Exact reproduction, images excluded: write out the records below.

*** Opening THE DATA ***

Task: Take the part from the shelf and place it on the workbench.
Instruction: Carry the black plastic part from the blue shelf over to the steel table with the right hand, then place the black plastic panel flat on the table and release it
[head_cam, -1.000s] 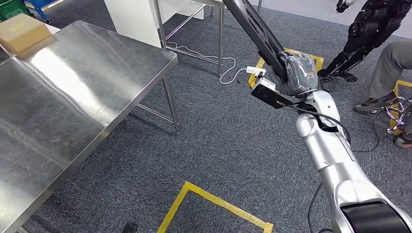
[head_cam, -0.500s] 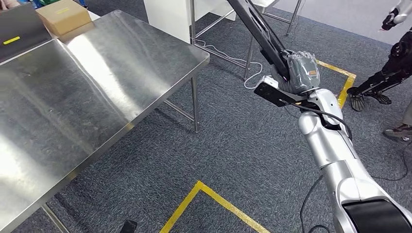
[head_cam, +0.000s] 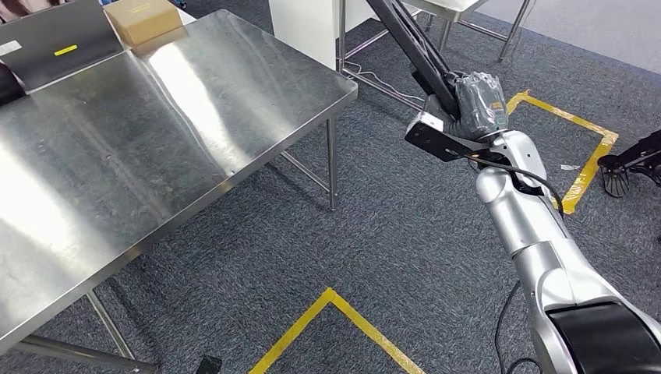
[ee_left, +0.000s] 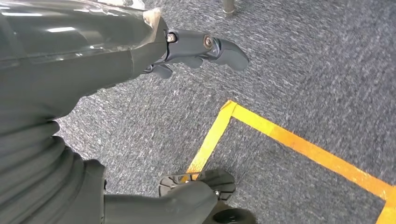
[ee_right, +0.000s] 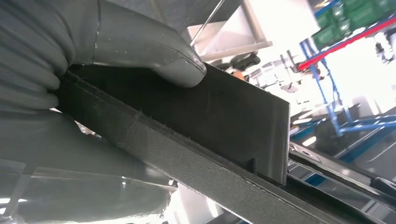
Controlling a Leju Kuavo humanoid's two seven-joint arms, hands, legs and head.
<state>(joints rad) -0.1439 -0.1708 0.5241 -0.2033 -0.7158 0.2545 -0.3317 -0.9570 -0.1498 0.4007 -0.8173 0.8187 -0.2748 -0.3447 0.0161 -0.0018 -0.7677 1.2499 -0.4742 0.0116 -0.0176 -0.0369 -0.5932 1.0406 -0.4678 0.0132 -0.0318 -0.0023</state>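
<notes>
The right hand [head_cam: 481,105] grips the long black flat part [head_cam: 411,48] and holds it in the air, beside the shiny steel table [head_cam: 156,132]. The left hand [ee_left: 140,51] holds nothing, its fingers apart above the grey carpet floor [ee_left: 303,70].

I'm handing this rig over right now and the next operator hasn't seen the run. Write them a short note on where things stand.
Right hand: grips the part, a long black panel, raised over the carpet beside the workbench. The thumb presses on its flat face.
Left hand: holds nothing, fingers apart, hanging above the carpet and yellow floor tape.
Done: the part is in hand, off the shelf.
Left: carry it over the steel top and set it down. A cardboard box sits at the far edge.
</notes>
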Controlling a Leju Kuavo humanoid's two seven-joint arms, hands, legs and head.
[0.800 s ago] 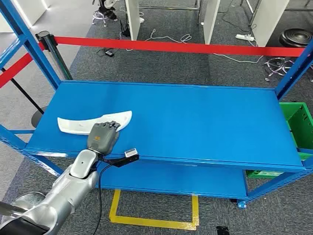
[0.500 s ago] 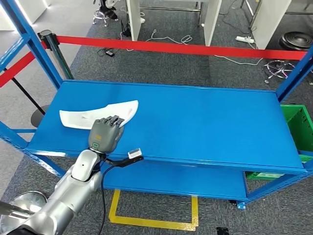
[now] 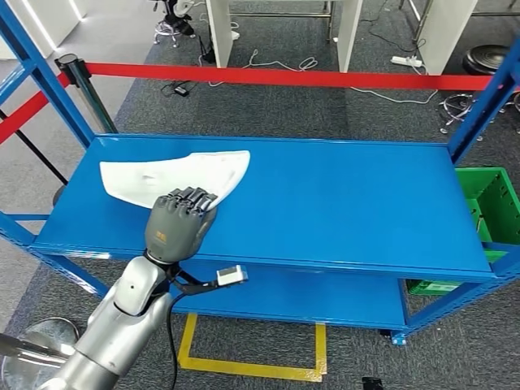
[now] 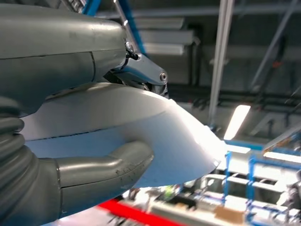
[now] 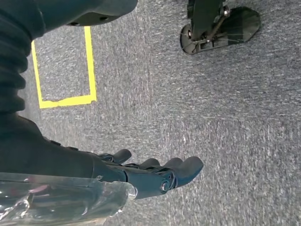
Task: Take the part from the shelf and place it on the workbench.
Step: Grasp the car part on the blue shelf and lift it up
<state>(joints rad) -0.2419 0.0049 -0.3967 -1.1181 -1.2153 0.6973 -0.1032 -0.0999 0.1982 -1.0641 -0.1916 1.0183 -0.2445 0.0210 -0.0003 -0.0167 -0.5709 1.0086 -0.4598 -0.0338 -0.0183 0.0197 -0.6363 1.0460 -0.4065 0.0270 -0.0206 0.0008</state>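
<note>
Left hand (image 3: 176, 224) grips the white part (image 3: 178, 176): fingers curled over its near edge in the head view, and in the left wrist view the thumb (image 4: 106, 172) presses one face of the part (image 4: 142, 127) while the darker fingers lie on the other. Clamped hold, near one end of the part rather than at its middle.

Change since 0.8 s ago: the part was lying low on the blue shelf (image 3: 344, 203), seen as a thin curved strip. Half a second ago its right tip had begun to rise. Now it shows a broad face toward the camera and reaches further back over the shelf, so it has tilted up and come off the surface, at least along most of its length. Whether the far left end touches the shelf I cannot tell. The arm has pulled nearer the camera too.

Judgement: the pick is made and the lift is under way; carrying to the workbench is all still ahead. The part is long and held off-centre, so it may swing or twist in the grip when the robot turns.

Right hand (image 5: 142, 174) hangs above the grey carpet (image 5: 213, 117), holding nothing, fingers stretched out and lying loosely side by side.

A red barrier tape (image 3: 294, 77) runs behind the shelf; a green crate (image 3: 493, 203) sits at the right.
</note>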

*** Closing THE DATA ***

__TASK RESULT__:
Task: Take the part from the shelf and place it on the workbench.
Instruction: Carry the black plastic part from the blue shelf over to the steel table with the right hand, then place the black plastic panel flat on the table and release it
[head_cam, -1.000s] 
[head_cam, -0.500s] 
[head_cam, +0.000s] 
[ee_left, +0.000s] 
[ee_right, +0.000s] 
Controlling a Leju Kuavo humanoid's two seven-joint arms, hands, legs and head.
<state>(joints rad) -0.1439 -0.1708 0.5241 -0.2033 -0.7158 0.2545 -0.3317 -0.9570 -0.1498 0.4007 -0.8173 0.8187 -0.2748 -0.3447 0.0161 -0.0018 -0.7677 1.2499 -0.4742 0.0116 -0.0176 -0.0369 -0.5932 1.0406 -0.4678 0.0132 -0.0318 -0.0023</state>
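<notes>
The right hand [head_cam: 481,105] grips the long black flat part [head_cam: 411,48] and holds it in the air, beside the shiny steel table [head_cam: 156,132]. The left hand [ee_left: 140,51] holds nothing, its fingers apart above the grey carpet floor [ee_left: 303,70].

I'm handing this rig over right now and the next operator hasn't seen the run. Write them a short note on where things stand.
Right hand: grips the part, a long black panel, raised over the carpet beside the workbench. The thumb presses on its flat face.
Left hand: holds nothing, fingers apart, hanging above the carpet and yellow floor tape.
Done: the part is in hand, off the shelf.
Left: carry it over the steel top and set it down. A cardboard box sits at the far edge.
</notes>
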Controlling a Leju Kuavo humanoid's two seven-joint arms, hands, legs and head.
[0.800 s ago] 
[0.500 s ago] 
[now] 
[now] 
[now] 
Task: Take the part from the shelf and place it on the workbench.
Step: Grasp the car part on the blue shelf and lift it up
<state>(joints rad) -0.2419 0.0049 -0.3967 -1.1181 -1.2153 0.6973 -0.1032 -0.0999 0.1982 -1.0641 -0.1916 1.0183 -0.2445 0.0210 -0.0003 -0.0167 -0.5709 1.0086 -0.4598 -0.0338 -0.0183 0.0197 -0.6363 1.0460 -0.4065 0.0270 -0.0206 0.0008</state>
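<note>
Left hand (image 3: 176, 224) grips the white part (image 3: 178, 176): fingers curled over its near edge in the head view, and in the left wrist view the thumb (image 4: 106, 172) presses one face of the part (image 4: 142, 127) while the darker fingers lie on the other. Clamped hold, near one end of the part rather than at its middle.

Change since 0.8 s ago: the part was lying low on the blue shelf (image 3: 344, 203), seen as a thin curved strip. Half a second ago its right tip had begun to rise. Now it shows a broad face toward the camera and reaches further back over the shelf, so it has tilted up and come off the surface, at least along most of its length. Whether the far left end touches the shelf I cannot tell. The arm has pulled nearer the camera too.

Judgement: the pick is made and the lift is under way; carrying to the workbench is all still ahead. The part is long and held off-centre, so it may swing or twist in the grip when the robot turns.

Right hand (image 5: 142, 174) hangs above the grey carpet (image 5: 213, 117), holding nothing, fingers stretched out and lying loosely side by side.

A red barrier tape (image 3: 294, 77) runs behind the shelf; a green crate (image 3: 493, 203) sits at the right.
</note>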

The exercise is now complete.